AttributeError: 'BaichuanTokenizer' object has no attribute 'sp_model'
AttributeError: 'BaichuanTokenizer' object has no attribute 'sp_model',
how to add support to latest transofmers? 4.34?
transfomers 4.34 doesn't work for me either. Degrading to 4.33.1 works in my case
Since vllm==0.2.1 requires transformers==4.34.1 support for mistral, I don't think downgrading is a good idea, could contributors fix this bug or tell me anything I could do for a temporary fix ?
Since vllm==0.2.1 requires transformers==4.34.1 support for mistral, I don't think downgrading is a good idea, could contributors fix this bug or tell me anything I could do for a temporary fix ?
solved with reference: https://github.com/huggingface/transformers/issues/26340#issuecomment-1766794575 , this may fix this bug for now.
Since vllm==0.2.1 requires transformers==4.34.1 support for mistral, I don't think downgrading is a good idea, could contributors fix this bug or tell me anything I could do for a temporary fix ?
solved with reference: https://github.com/huggingface/transformers/issues/26340#issuecomment-1766794575 , this may fix this bug for now.
It didn't work for me
update
tokenization_baichuan.py :
https://github.com/huggingface/transformers/issues/26340
You should file an issue on the model repos and tell them to rearrange the tokenizer init so that self.sp_model is created before calling super().init()

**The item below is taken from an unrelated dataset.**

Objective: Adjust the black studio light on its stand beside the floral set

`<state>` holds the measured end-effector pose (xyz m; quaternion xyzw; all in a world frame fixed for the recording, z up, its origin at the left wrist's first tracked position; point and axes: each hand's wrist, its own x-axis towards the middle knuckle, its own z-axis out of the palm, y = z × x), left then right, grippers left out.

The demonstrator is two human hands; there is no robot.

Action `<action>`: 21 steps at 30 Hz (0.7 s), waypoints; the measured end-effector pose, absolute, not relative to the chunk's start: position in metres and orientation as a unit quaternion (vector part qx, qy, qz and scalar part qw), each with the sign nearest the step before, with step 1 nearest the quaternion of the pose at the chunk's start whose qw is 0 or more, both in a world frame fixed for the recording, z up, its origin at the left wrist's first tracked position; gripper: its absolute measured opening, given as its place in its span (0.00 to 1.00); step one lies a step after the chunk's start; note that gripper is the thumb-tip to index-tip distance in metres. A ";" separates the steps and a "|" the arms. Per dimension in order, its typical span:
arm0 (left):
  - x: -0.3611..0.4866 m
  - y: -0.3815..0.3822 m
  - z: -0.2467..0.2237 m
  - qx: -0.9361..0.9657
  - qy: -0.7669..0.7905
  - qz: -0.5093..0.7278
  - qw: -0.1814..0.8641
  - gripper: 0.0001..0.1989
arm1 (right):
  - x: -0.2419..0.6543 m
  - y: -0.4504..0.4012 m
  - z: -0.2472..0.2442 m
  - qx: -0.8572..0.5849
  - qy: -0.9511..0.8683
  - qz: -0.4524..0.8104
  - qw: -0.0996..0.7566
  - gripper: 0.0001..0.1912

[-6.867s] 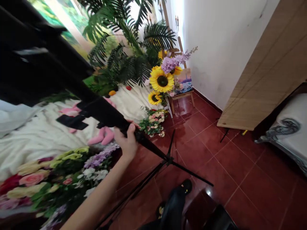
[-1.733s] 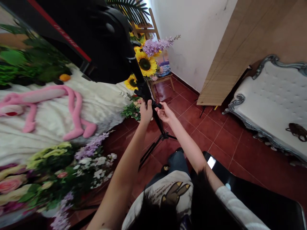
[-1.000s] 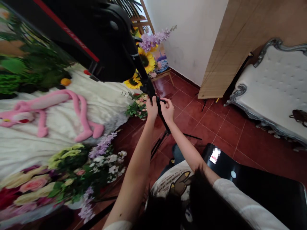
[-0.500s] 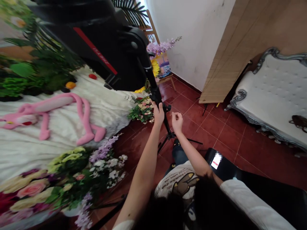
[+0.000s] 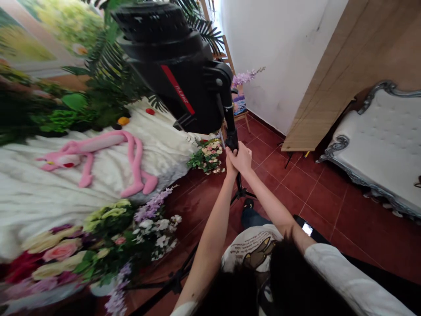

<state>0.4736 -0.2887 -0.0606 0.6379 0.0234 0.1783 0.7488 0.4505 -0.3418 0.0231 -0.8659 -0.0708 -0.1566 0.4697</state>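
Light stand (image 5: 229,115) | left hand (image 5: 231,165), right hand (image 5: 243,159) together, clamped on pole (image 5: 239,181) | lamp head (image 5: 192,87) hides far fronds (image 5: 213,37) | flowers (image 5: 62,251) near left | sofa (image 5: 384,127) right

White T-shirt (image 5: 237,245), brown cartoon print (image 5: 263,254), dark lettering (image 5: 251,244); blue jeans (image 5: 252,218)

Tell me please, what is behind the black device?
Palm leaves and part of a wooden easel show behind the black device; whatever its body covers cannot be seen.
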 end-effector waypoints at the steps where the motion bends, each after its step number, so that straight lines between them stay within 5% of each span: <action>1: 0.472 -0.289 -0.061 0.628 0.018 0.182 0.756 0.31 | 0.458 -0.342 0.023 -0.868 -0.069 -0.139 0.472 0.12; 10: 0.464 -0.289 -0.060 0.683 0.042 0.250 0.685 0.32 | 0.498 -0.347 0.041 -0.737 -0.178 0.055 0.649 0.15; 21: 0.463 -0.291 -0.059 0.667 0.035 0.243 0.703 0.27 | 0.490 -0.333 0.043 -0.736 -0.081 -0.035 0.672 0.19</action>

this solved the problem for me, edit tokenization_baichuan.py, in __init__
, find super().__init__
function call and move it to the end of __init__
I solved the problem By
- pip install transformers==4.34.0
- move super().init like this
self.vocab_file = vocab_file
self.add_bos_token = add_bos_token
self.add_eos_token = add_eos_token
self.sp_model = spm.SentencePieceProcessor(**self.sp_model_kwargs)
self.sp_model.Load(vocab_file)
super().init(
bos_token=bos_token,
eos_token=eos_token,
unk_token=unk_token,
pad_token=pad_token,
add_bos_token=add_bos_token,
add_eos_token=add_eos_token,
sp_model_kwargs=self.sp_model_kwargs,
clean_up_tokenization_spaces=clean_up_tokenization_spaces,
**kwargs,
)